In the records below, find the line containing "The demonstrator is" and return it together with every later line, exactly as written; pictures are to be omitted.

Data items:
+ + + + +

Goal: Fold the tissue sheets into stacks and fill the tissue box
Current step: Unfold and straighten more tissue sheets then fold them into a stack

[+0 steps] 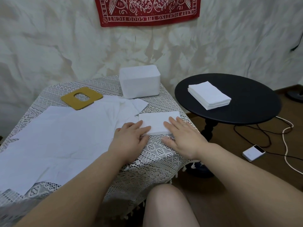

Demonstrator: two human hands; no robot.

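We press both flat, released hands, left [131, 136] & right [183, 136], on folded tissue [157, 122] atop bench [164, 154].

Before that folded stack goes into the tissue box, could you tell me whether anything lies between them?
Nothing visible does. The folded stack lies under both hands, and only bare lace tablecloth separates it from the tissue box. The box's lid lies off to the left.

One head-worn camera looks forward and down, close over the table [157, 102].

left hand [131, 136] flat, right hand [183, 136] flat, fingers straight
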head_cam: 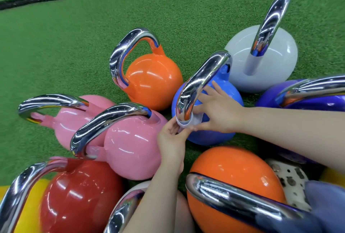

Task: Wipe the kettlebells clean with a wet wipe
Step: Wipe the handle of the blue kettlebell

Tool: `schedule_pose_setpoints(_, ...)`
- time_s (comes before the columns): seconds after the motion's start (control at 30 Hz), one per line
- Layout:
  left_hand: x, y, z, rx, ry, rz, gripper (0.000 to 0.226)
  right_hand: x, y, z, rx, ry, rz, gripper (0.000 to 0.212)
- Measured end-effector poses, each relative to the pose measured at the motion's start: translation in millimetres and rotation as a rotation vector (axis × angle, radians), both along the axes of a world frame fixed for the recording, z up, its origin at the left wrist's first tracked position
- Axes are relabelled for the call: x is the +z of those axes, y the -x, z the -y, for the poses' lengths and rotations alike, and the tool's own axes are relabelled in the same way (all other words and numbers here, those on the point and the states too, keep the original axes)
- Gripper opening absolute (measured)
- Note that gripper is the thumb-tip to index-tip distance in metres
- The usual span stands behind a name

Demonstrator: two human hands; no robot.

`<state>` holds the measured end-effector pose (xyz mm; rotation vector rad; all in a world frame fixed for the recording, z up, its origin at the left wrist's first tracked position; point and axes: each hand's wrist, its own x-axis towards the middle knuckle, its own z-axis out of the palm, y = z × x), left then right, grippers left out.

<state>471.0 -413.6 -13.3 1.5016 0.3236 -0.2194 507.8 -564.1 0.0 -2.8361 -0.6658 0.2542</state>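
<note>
Head view: the wet wipe (186, 121) is wrapped round the lower handle leg of the blue kettlebell (220, 120) on the turf. Left hand (170, 139) pinches it; right hand's (217, 112) grip seems to pinch it too. Next, slide it along the chrome.

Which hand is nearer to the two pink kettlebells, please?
Left. The left hand holds the wipe beside the nearer pink kettlebell; the right hand lies across the blue kettlebell.
</note>
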Motion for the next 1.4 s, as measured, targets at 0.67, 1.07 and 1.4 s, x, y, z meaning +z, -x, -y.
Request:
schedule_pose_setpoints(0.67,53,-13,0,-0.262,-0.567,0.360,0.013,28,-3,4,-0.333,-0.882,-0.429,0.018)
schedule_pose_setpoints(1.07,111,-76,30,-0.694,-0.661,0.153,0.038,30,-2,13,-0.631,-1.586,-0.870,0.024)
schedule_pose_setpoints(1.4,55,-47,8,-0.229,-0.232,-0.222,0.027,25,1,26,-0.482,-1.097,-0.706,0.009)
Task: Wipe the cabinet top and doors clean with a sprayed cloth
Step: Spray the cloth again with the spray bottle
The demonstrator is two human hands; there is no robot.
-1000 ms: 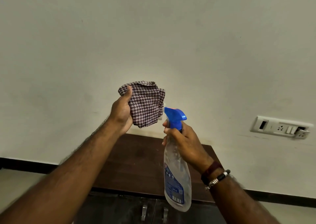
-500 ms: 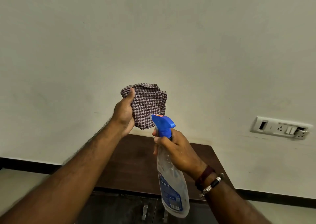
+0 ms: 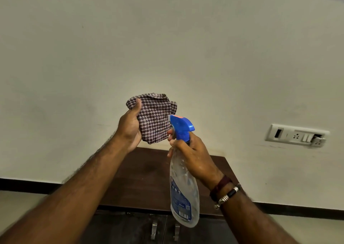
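Observation:
My left hand (image 3: 130,130) holds a folded checked cloth (image 3: 155,119) upright in front of the wall, thumb pressed on its top left corner. My right hand (image 3: 191,154) grips the neck of a clear spray bottle (image 3: 183,193) with a blue trigger head (image 3: 180,125); the nozzle sits right at the cloth's lower right edge, fingers on the trigger. Below both hands lies the dark brown cabinet top (image 3: 147,173). Its two dark doors (image 3: 130,229) with metal handles (image 3: 154,229) show at the bottom edge.
A pale wall fills most of the view. A white switch and socket plate (image 3: 296,136) is mounted on the wall to the right. A dark skirting strip (image 3: 297,208) runs along the wall's base on both sides of the cabinet.
The spray bottle has swung left and up until its nozzle meets the cloth. The left hand has kept the cloth in nearly the same place.

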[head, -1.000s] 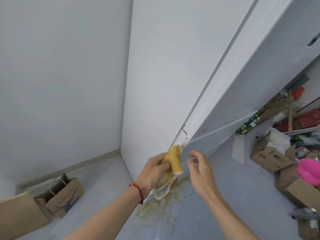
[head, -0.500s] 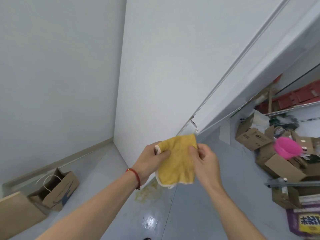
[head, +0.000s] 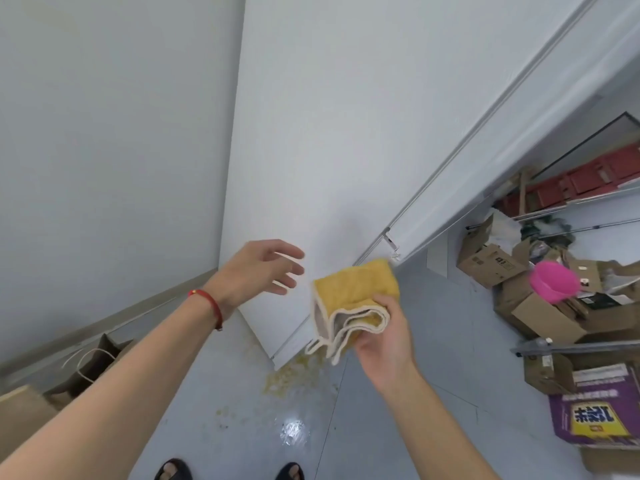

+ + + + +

Reply to the task:
The demonstrator is two human hands; there is no robot.
-1000 ms: 
-500 ms: 
+0 ms: 
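Observation:
My left hand (image 3: 130,130) holds a folded checked cloth (image 3: 155,119) upright in front of the wall, thumb pressed on its top left corner. My right hand (image 3: 191,154) grips the neck of a clear spray bottle (image 3: 183,193) with a blue trigger head (image 3: 180,125); the nozzle sits right at the cloth's lower right edge, fingers on the trigger. Below both hands lies the dark brown cabinet top (image 3: 147,173). Its two dark doors (image 3: 130,229) with metal handles (image 3: 154,229) show at the bottom edge.
A pale wall fills most of the view. A white switch and socket plate (image 3: 296,136) is mounted on the wall to the right. A dark skirting strip (image 3: 297,208) runs along the wall's base on both sides of the cabinet.
The spray bottle has swung left and up until its nozzle meets the cloth. The left hand has kept the cloth in nearly the same place.
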
[head, -1.000s] 
[head, -0.500s] 
[head, +0.000s] 

For this exercise, nothing more is required.